What you will do –
Within the records, how many lines hold the word "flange"? State that number alone.

Extracted material –
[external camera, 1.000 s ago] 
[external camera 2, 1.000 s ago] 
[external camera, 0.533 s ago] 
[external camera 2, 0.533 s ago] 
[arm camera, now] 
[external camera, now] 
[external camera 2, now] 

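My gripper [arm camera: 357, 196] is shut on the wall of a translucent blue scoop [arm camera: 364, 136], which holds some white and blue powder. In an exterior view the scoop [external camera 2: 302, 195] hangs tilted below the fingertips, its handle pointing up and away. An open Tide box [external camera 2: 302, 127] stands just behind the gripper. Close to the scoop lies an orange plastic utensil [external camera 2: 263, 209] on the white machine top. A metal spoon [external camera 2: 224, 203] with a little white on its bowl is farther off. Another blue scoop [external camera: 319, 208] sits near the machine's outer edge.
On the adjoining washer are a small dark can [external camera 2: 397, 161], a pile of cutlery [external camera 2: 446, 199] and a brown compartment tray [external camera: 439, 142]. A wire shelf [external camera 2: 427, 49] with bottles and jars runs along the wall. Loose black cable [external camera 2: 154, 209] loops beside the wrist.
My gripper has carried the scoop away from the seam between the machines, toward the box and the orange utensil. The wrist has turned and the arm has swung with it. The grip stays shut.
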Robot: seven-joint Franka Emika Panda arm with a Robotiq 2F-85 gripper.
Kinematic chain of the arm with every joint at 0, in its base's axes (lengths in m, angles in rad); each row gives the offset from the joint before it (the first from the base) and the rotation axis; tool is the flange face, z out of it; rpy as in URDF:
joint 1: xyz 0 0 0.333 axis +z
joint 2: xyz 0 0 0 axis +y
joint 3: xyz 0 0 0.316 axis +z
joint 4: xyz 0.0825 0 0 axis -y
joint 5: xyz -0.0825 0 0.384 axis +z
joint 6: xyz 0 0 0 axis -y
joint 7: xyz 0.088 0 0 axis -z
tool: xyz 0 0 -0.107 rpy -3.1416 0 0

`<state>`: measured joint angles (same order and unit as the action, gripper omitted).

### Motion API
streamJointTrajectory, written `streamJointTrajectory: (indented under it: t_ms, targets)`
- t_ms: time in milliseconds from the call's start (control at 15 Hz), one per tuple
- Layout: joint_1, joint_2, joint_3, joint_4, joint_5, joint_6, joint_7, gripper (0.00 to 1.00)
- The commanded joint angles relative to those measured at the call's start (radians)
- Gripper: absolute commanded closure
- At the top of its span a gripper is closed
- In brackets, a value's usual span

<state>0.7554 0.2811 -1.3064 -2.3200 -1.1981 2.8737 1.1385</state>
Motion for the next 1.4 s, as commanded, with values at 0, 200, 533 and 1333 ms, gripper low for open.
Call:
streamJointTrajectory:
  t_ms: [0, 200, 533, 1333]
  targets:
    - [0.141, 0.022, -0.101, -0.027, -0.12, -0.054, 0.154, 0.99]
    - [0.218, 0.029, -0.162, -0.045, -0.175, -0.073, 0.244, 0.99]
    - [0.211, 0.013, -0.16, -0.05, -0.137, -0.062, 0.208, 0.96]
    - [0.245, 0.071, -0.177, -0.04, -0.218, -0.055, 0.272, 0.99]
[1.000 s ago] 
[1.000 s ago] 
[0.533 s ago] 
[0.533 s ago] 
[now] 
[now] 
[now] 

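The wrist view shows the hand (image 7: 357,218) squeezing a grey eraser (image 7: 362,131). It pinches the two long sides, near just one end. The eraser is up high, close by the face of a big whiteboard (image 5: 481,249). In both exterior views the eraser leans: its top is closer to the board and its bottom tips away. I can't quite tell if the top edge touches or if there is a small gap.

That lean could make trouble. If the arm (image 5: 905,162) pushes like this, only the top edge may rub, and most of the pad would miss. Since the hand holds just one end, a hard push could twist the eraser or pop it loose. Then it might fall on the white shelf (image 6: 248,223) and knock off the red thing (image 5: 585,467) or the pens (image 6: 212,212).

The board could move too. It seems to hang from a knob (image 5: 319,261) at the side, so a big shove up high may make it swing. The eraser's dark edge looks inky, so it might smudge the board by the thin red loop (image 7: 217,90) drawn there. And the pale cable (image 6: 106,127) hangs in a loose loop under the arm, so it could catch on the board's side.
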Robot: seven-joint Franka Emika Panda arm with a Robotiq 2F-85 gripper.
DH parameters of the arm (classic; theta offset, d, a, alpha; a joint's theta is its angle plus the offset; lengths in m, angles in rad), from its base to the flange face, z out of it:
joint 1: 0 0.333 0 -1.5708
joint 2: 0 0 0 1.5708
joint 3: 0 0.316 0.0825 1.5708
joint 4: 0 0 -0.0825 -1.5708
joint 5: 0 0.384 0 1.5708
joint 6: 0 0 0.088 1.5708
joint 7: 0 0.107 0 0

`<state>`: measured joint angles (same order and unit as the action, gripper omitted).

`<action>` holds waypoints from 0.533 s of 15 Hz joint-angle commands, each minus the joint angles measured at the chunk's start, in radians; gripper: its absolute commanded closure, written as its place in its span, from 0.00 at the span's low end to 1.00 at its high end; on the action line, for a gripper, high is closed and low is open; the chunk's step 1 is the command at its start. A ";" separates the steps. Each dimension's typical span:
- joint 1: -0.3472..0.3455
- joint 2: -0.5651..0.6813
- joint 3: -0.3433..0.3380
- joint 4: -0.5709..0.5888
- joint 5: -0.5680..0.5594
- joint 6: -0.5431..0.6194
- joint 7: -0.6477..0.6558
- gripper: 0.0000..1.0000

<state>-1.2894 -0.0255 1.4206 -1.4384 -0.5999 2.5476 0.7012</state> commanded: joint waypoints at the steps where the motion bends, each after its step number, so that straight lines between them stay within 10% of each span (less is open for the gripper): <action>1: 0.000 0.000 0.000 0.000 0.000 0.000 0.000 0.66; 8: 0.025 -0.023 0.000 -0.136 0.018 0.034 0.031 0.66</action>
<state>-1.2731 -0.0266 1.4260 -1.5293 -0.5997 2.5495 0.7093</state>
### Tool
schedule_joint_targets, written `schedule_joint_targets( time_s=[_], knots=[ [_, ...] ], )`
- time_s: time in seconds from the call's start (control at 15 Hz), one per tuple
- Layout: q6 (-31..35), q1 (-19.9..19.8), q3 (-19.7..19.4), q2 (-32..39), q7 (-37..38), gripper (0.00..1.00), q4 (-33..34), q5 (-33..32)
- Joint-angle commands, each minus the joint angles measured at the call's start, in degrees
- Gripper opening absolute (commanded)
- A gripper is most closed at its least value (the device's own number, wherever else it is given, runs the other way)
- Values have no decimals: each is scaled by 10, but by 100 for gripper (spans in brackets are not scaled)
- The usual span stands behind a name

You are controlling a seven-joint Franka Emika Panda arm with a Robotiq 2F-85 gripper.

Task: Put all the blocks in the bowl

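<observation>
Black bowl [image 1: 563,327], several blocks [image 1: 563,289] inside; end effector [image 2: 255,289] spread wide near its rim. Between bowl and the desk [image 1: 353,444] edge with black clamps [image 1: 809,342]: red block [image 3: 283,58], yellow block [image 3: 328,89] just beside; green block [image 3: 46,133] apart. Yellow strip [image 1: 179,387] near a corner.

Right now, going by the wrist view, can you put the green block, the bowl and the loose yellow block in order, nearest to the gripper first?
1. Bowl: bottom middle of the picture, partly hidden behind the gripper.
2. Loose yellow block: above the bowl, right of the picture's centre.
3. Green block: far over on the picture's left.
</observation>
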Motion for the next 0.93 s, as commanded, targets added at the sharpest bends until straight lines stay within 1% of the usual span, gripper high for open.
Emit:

Answer box –
2